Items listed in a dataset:
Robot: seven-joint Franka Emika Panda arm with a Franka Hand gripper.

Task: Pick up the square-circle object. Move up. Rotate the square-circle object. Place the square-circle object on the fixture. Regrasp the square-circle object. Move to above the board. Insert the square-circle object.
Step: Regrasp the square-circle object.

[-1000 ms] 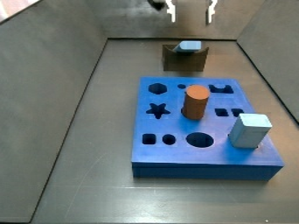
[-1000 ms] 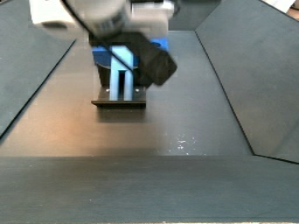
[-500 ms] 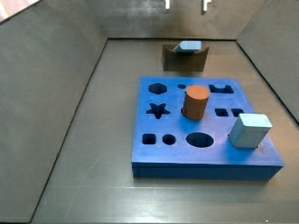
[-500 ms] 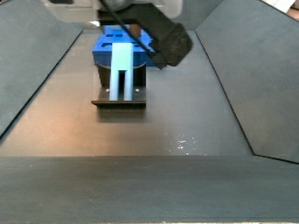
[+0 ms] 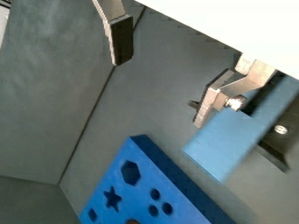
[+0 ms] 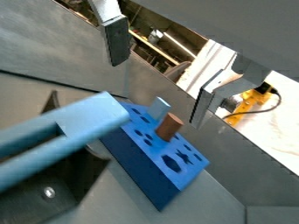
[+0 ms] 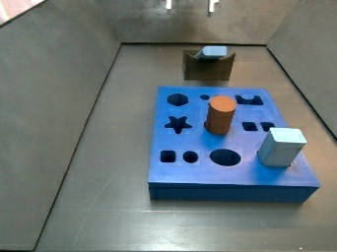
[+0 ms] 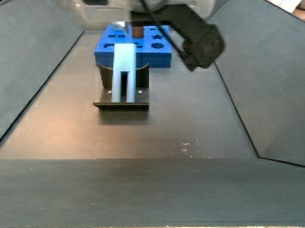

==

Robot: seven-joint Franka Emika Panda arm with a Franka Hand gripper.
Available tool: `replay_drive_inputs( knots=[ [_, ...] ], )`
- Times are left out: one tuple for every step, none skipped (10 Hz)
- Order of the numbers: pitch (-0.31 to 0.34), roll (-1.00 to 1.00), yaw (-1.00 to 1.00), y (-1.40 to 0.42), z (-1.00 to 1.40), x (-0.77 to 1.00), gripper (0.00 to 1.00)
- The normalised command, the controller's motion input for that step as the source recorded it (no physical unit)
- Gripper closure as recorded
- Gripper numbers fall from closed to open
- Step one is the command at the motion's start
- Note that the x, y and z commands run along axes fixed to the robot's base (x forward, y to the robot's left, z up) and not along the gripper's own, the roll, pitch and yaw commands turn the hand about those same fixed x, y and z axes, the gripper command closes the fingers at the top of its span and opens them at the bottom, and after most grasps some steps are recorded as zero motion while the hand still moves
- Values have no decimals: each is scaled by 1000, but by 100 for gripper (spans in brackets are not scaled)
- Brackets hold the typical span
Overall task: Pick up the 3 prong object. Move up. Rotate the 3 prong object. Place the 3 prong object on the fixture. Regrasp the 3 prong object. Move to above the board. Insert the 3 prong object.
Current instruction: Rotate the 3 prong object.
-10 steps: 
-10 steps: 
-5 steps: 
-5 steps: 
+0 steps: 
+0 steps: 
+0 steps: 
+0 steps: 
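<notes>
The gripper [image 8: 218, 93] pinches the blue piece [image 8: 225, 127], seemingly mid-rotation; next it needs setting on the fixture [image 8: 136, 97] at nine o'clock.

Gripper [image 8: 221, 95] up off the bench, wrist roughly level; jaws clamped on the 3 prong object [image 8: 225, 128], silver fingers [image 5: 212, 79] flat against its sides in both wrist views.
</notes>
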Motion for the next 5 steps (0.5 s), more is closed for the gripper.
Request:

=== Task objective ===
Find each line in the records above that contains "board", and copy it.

=== Completed task ===
Task: Pick up the square-circle object. Move up. Rotate the square-circle object. Place the square-circle object on the fixture. Regrasp the square-circle object. Move to above the board. Insert the square-circle object.
Overall task: Pick up the 3 prong object. Move up. Rotate the 3 prong object. Place the 3 prong object on the fixture. Regrasp the 3 prong object. Move to above the board. Insert the 3 prong object.

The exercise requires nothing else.